### THE TASK
Among the lines of the data, copy those that hold "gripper".

══ DATASET EXTRACT ══

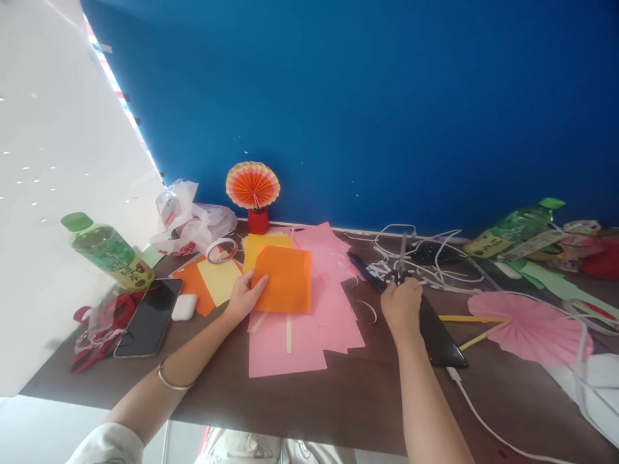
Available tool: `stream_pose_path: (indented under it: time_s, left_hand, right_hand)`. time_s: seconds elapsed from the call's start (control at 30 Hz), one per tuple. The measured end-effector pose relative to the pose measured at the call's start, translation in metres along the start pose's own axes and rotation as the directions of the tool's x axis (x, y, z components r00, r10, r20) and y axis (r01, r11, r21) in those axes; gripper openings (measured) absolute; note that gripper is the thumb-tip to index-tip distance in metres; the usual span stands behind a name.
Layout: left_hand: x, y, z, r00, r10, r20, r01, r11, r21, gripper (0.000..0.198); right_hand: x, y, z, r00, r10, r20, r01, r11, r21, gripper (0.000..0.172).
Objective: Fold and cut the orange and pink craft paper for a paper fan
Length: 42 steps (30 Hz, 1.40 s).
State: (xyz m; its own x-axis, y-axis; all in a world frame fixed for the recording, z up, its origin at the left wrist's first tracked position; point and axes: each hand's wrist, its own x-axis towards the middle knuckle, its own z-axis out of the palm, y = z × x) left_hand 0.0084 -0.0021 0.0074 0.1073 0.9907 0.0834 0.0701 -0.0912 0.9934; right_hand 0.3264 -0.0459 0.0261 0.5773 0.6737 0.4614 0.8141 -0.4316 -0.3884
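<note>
My left hand (pixel 244 295) rests with fingers spread on the left edge of a folded orange paper sheet (pixel 285 278), which lies on a pile of pink paper sheets (pixel 314 322). My right hand (pixel 402 303) is closed around the handle of a slim grey tool (pixel 403 252), maybe scissors, that points away from me. That hand sits over a black tablet (pixel 438 332). Yellow paper (pixel 264 243) shows behind the orange sheet.
A green-capped bottle (pixel 109 251), a phone (pixel 151 317), an earbud case (pixel 184 307), a tape roll (pixel 222 250) and a plastic bag (pixel 191 222) lie left. An orange paper fan in a red cup (pixel 253 193) stands at the blue wall. White cables (pixel 425 258), a pink paper fan (pixel 529 327) and another bottle (pixel 515 231) lie right.
</note>
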Motion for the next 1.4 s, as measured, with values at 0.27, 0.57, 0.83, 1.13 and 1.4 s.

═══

### OUTPUT BELOW
Available tool: `stream_pose_path: (indented under it: time_s, left_hand, right_hand)`. time_s: seconds elapsed from the call's start (control at 30 Hz), one per tuple. The measured end-effector pose relative to the pose measured at the call's start, translation in metres along the start pose's own axes and rotation as the directions of the tool's x axis (x, y, z components r00, r10, r20) and y axis (r01, r11, r21) in those axes; gripper openings (measured) absolute; note that gripper is the thumb-tip to index-tip distance in metres; the usual span stands behind a name.
Layout: left_hand: x, y, z, r00, r10, r20, r01, r11, r21, gripper (0.000..0.198); right_hand: x, y, z, r00, r10, r20, r01, r11, r21, gripper (0.000..0.172).

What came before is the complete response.